Reinhold Knacke (/de/; 1 January 1919 - 3 February 1943) was a German Luftwaffe military aviator during World War II, a night fighter ace credited with 44 aerial victories, plus one unconfirmed claim by day, achieved in approximately 160 combat missions making him one of the more successful night fighter pilots in the Luftwaffe. All of his victories were claimed over the Western Front in Defense of the Reich missions against Royal Air Force Bomber Command.

Born in Strelitz, Knacke grew up in the Weimar Republic and Nazi Germany. He joined the Luftwaffe in 1937 and was trained as a pilot. He served with Zerstörergeschwader 1 (ZG 1—1st Destroyer Wing), flying a Messerschmitt Bf 110 heavy fighter, at the start of World War II. He claimed his first aerial victory during the Battle of France which was not confirmed. In June 1940, the Luftwaffe created its first night fighter wing, Nachtjagdgeschwader 1 (NJG 1—1st Night Fighter Wing), and Knacke transferred to this unit. There, he claimed his first nocturnal aerial victory on the night of 9 March 1940. Knacke was appointed squadron leader of 1. Staffel (1st squadron) of NJG 1 in April 1942. On 1 July 1942, he was awarded the Knight's Cross of the Iron Cross after his 23rd aerial victory. At the end of 1942, Knacke was one of the leading night fighter pilots of the Luftwaffe.

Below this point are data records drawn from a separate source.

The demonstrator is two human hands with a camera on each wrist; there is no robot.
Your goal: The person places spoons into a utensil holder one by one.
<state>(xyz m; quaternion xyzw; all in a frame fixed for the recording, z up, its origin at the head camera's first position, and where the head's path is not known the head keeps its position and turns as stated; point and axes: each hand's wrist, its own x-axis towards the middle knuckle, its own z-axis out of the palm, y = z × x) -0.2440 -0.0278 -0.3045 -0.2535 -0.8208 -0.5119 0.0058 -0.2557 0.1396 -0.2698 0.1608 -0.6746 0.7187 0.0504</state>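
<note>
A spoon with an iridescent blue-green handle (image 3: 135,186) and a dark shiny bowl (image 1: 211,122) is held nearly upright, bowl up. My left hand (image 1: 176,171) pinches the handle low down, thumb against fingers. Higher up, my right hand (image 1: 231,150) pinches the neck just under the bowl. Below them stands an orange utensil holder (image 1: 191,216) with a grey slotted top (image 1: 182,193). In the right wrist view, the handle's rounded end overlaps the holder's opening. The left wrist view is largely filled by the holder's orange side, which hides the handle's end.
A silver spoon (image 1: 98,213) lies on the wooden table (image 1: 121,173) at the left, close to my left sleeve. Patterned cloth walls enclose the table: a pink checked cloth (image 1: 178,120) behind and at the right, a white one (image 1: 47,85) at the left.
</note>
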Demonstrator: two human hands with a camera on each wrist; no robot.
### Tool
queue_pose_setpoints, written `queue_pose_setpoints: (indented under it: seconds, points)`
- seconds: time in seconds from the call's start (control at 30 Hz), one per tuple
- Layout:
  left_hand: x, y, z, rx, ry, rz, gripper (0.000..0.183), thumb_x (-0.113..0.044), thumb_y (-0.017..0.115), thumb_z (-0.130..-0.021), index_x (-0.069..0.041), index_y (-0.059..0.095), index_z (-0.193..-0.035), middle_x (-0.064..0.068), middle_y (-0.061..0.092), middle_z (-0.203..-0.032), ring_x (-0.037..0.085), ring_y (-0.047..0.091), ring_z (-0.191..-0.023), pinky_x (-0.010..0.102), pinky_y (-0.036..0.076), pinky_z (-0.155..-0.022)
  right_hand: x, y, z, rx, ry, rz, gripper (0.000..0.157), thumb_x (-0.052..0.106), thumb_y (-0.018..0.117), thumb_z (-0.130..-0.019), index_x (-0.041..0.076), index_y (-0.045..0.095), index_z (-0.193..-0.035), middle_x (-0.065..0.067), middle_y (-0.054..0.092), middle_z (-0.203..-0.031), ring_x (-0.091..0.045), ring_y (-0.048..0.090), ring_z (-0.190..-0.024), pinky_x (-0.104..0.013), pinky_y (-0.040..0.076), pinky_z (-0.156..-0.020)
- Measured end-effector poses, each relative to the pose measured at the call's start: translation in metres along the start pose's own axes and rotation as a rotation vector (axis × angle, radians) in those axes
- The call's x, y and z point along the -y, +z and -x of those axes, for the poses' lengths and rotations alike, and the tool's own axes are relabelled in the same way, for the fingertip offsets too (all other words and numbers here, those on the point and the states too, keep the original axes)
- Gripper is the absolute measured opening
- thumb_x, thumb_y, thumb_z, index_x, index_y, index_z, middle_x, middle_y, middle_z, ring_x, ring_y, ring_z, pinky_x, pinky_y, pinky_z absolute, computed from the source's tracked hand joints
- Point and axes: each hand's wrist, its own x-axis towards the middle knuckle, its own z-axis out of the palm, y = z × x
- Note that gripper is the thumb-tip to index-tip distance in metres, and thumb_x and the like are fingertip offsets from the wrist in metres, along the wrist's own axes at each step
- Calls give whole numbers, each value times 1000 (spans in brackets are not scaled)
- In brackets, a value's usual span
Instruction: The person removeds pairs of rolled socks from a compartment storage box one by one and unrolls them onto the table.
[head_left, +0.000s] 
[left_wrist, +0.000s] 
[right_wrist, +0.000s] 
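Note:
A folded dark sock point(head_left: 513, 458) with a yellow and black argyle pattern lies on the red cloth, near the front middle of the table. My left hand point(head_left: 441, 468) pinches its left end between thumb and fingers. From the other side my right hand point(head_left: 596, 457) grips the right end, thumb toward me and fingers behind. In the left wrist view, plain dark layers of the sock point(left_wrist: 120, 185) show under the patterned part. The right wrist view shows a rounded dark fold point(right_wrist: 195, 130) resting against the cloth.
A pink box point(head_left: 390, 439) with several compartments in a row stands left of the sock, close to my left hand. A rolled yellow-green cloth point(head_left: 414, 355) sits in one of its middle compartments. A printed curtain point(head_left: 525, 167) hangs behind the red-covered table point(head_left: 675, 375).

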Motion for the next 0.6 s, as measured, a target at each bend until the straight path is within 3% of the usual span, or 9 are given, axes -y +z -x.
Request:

On 2/3 February 1943, he shot down a H2S airborne ground scanning radar-equipped bomber, the first such radar system to be recovered and analyzed by German technicians. Later that night, he was killed in action following combat with another RAF bomber. Posthumously, Knacke was awarded the Knight's Cross of the Iron Cross with Oak Leaves on 5 February 1943.

==Early life and career==
Knacke was born on 1 January 1919 in Strelitz, now Strelitz-Alt, a borough of Neustrelitz, at the time in the Free State of Mecklenburg-Strelitz of the Weimar Republic. He was the son of an employee of the Deutsche Reichsbahn. Knacke volunteered for military service in the Luftwaffe on 1 November 1937 and was trained as a pilot. (Note: Flight training in the Luftwaffe progressed through the levels A1, A2 and B1, B2, referred to as A/B flight training. A training included theoretical and practical training in aerobatics, navigation, long-distance flights and dead-stick landings. The B courses included high-altitude flights, instrument flights, night landings and training to handle the aircraft in difficult situations. For pilots destined to fly multi-engine aircraft, the training was completed with the Luftwaffe Advanced Pilot's Certificate (Erweiterter Luftwaffen-Flugzeugführerschein), also known as the C-Certificate.) On 1 September 1939, he was promoted to Leutnant (second lieutenant) and was posted to I. Gruppe (1st Group) of Zerstörergeschwader 1 (ZG 1—1st Destroyer Wing).

==World War II==
World War II in Europe had begun on Friday 1 September 1939 with the German Invasion of Poland. In February 1940, I./ZG 1 was placed under the command of Hauptmann (Captain) Wolfgang Falck. With the start of the Norwegian Campaign in April 1940, I./ZG 1 was moved to Aalborg airfield. There, the airfield came under night attacks by Royal Air Force (RAF) Bomber Command, leading Falck to conduct his first experiments of nocturnal aerial combat. During the Battle of France, Knacke claimed an unconfirmed aerial victory on 10 May 1940 over a Bristol Blenheim bomber in the vicinity of Waalhaven. Flying numerous combat missions during this campaign, he was awarded the Iron Cross 2nd Class (Eisernes Kreuz 2. Klasse), which was presented to him on 15 July 1940 and was promoted to Oberleutnant (first lieutenant) on 1 October 1940.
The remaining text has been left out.